A number of other credit unions have explored loan modification programs, as well as other measures, such as more robust collection efforts, to avoid further losses.

"I think that there is a more personalized, high-touch approach to serving their members during this time of turmoil," said Juratovac.

Glimmer of hope

Still, it's important to put the troubles in perspective, credit unions say. In the fourth quarter, the average credit union nationwide had a capital ratio of 10.9 percent, well in excess of the well-capitalized threshold.

Even in Los Angeles County, a center for the real estate bust, the capital ratio for 161 credit unions reporting financial data to the National Credit Union Administration was 13.5 percent though that figure is not weighted by assets.

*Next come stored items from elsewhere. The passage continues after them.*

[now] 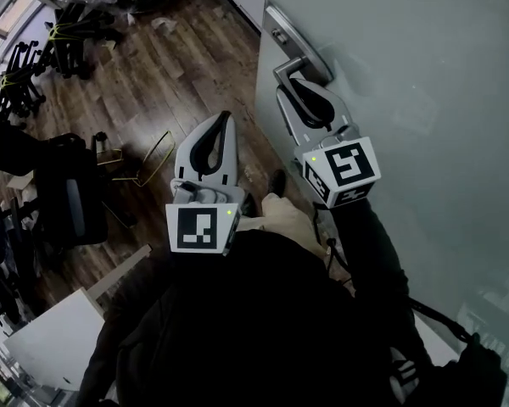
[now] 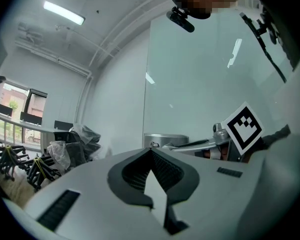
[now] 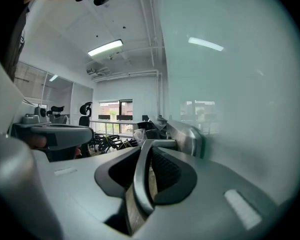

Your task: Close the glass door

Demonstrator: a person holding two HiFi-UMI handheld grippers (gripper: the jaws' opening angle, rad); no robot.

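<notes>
At the right of the head view, the frosted glass door fills the frame from top to bottom, its free edge running down beside the dark wooden floor. Your right tool is up against that edge, clenched on the metal lever handle, which juts out from a long silver backplate fixed to the door. Your right gripper view confirms it: the grey bar of the lever handle runs straight down between the ribbed pads, the right tool is pressed onto it from both sides, and the glass door stands as a pale sheet just to the right. Your left tool hangs over the floor, left of the door and apart from it, with its tips brought together. In your left gripper view the left tool meets at a point and nothing sits between the pads; beyond it you can see the lever handle and the marker cube of your other tool against the glass door. A black office chair stands on the floor to the left, with a heap of chair bases farther back by the window and a thin wire frame lying beside the chair. A corner of a white counter shows at the lower left.
</notes>
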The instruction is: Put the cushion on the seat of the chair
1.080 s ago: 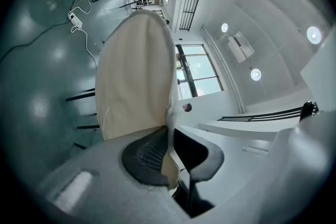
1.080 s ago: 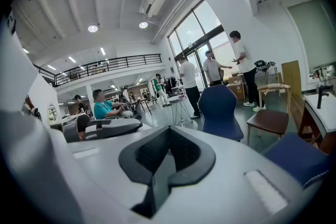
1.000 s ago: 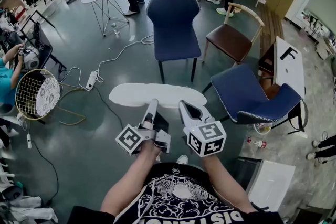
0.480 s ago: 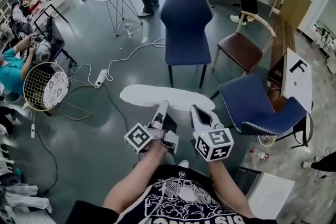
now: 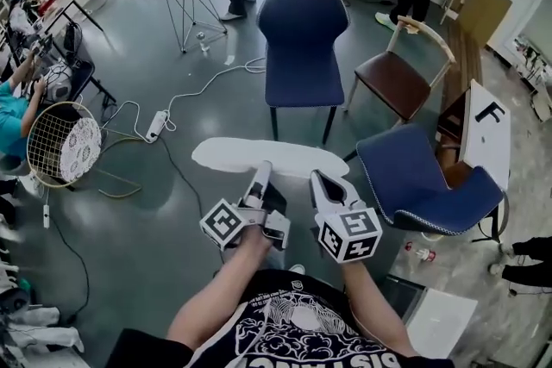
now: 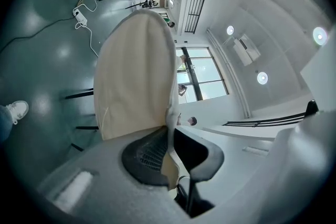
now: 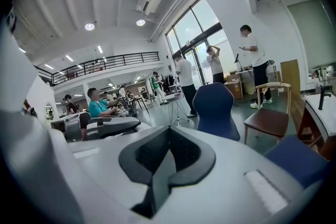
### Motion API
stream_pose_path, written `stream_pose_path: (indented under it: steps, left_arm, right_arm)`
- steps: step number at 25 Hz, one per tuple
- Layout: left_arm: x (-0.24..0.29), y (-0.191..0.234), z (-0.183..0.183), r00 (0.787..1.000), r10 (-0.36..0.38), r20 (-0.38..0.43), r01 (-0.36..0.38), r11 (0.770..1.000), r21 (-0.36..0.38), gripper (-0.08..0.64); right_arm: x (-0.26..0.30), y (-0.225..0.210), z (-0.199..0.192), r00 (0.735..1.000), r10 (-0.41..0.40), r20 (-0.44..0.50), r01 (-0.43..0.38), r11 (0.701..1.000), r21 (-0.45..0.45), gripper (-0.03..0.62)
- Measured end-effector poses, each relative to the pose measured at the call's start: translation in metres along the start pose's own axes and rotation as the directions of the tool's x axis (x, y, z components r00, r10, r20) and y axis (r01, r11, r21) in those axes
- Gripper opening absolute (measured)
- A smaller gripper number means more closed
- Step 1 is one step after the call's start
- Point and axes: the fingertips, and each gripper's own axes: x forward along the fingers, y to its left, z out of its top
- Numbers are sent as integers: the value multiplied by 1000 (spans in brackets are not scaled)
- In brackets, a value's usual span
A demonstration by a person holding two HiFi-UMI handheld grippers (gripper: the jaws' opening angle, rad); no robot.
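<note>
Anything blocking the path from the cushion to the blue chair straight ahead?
Nothing visible. The cushion, pinched in the left hand-held gripper, hangs just short of the blue chair, with only bare floor between. The cable lies off to the left.

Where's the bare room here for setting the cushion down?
The blue chair's seat straight ahead is bare, as is the floor between it and the cushion in the left claw. The brown chair's seat is bare too. Crowded: the floor at left, with power strip and round wire frame.
</note>
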Motion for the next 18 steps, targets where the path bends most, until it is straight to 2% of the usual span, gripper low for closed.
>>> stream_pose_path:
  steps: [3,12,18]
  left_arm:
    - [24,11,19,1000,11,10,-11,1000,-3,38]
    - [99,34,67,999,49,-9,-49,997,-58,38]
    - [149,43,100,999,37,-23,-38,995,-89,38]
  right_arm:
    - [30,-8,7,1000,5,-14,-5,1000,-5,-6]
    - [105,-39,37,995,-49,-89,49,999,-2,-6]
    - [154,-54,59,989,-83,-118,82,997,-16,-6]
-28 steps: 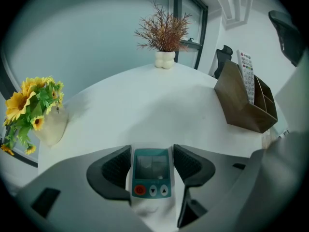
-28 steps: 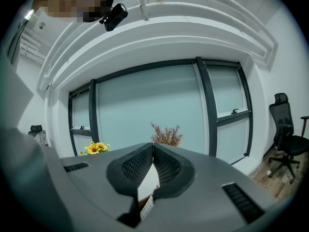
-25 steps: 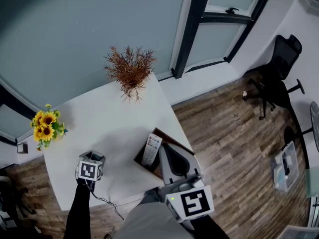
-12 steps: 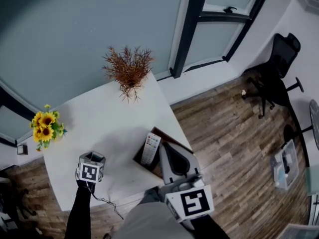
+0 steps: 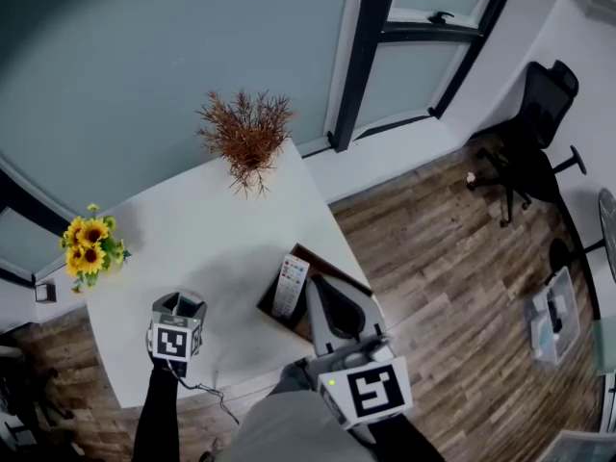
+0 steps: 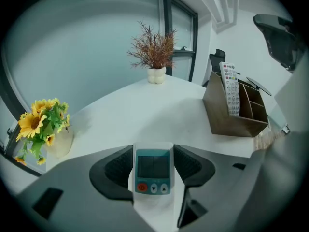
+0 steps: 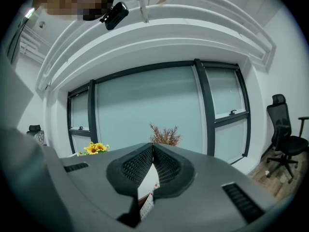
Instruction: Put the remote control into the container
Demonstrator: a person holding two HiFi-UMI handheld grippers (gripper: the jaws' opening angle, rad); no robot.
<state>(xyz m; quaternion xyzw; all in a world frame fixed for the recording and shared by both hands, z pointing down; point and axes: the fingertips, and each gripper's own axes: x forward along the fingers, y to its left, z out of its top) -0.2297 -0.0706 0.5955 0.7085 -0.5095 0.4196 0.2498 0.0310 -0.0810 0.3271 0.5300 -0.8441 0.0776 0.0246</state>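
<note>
Jaws of the left gripper [image 5: 179,308] are clamped on a white remote control [image 6: 153,170] with a teal screen face, one pad against each long side. In the head view this gripper sits at 7 o'clock on the white bench [image 5: 212,248], well apart from the container [image 6: 227,122]. That brown wooden container stands at the bench's 5 o'clock edge, and a second remote [image 6: 231,88] with many buttons leans upright in one of its compartments. The right gripper [image 7: 152,153] hangs just at 5 o'clock of the container, its jaws closed together with nothing between them. Sunflowers [image 5: 89,243] stand at 9 o'clock, and a dried reddish plant [image 5: 245,133] at 12 o'clock.
</note>
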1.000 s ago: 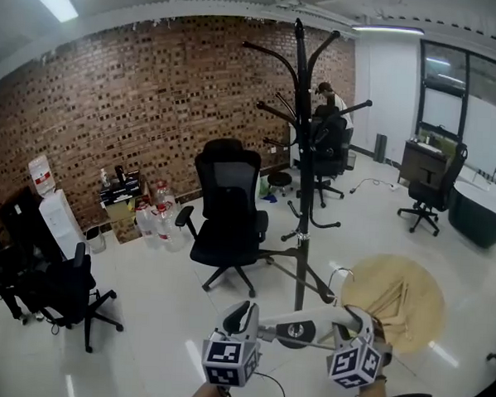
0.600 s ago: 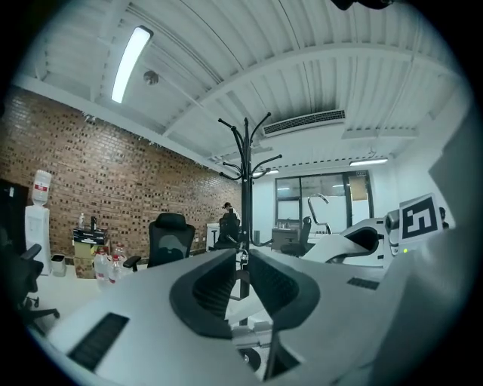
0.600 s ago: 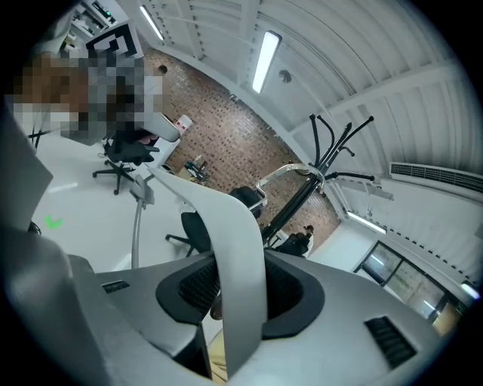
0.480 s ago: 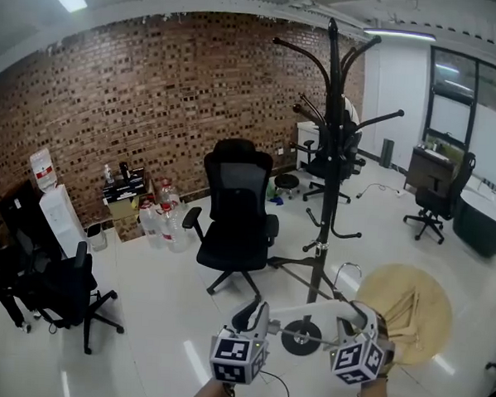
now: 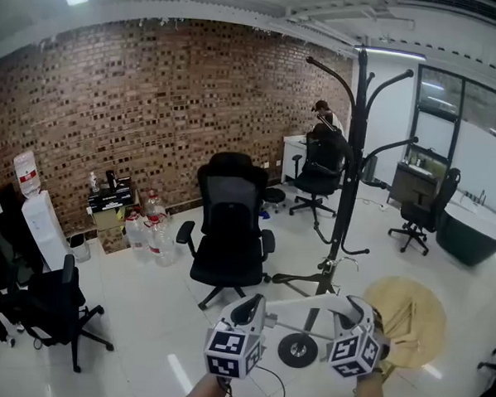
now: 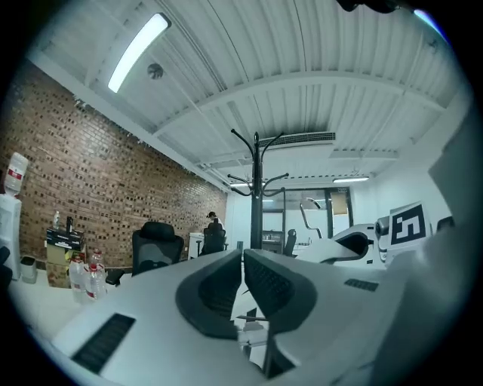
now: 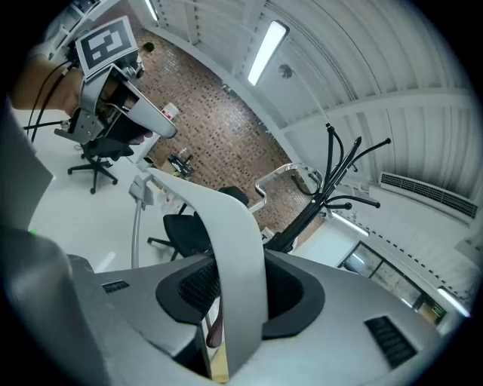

"Credit unions are terrifically well-capitalized compared to banks," said Dorothy Asbury, treasurer of Motion Picture Federal Credit Union, a small institution in Valley Village serving members of motion picture unions.

Indeed, many credit unions point to the well-publicized troubles in the banking industry as evidence that they are relatively strong.

Banks and credit unions have sparred for decades, with banks claiming credit unions receive unfair tax exemptions due to their not-for-profit status. Banks claim this gives the institutions an unfair advantage; credit unions say they fill a specific niche in the market that is separate from banks.

"It's very strong competition community banks compete head on with credit unions every day," said John Hall, a spokesman for the American Bankers Association.

Though credit unions have maintained a steady 6 percent market share of deposits in recent years, credits unions hope and banks fear that the cooperatives are in a prime position to capture additional deposits as consumer confidence wanes in the faltering banking system.

Already, Juratovac said, some credit unions are seeing deposits increase as customers seek out what they consider to be the safest institutions. The high number of bank failures and general public distrust of the banking industry could benefit credit unions - even those experiencing losses, given that credit unions offer federal deposit insurance similar to banks.

"This could be a tremendous opportunity," he said.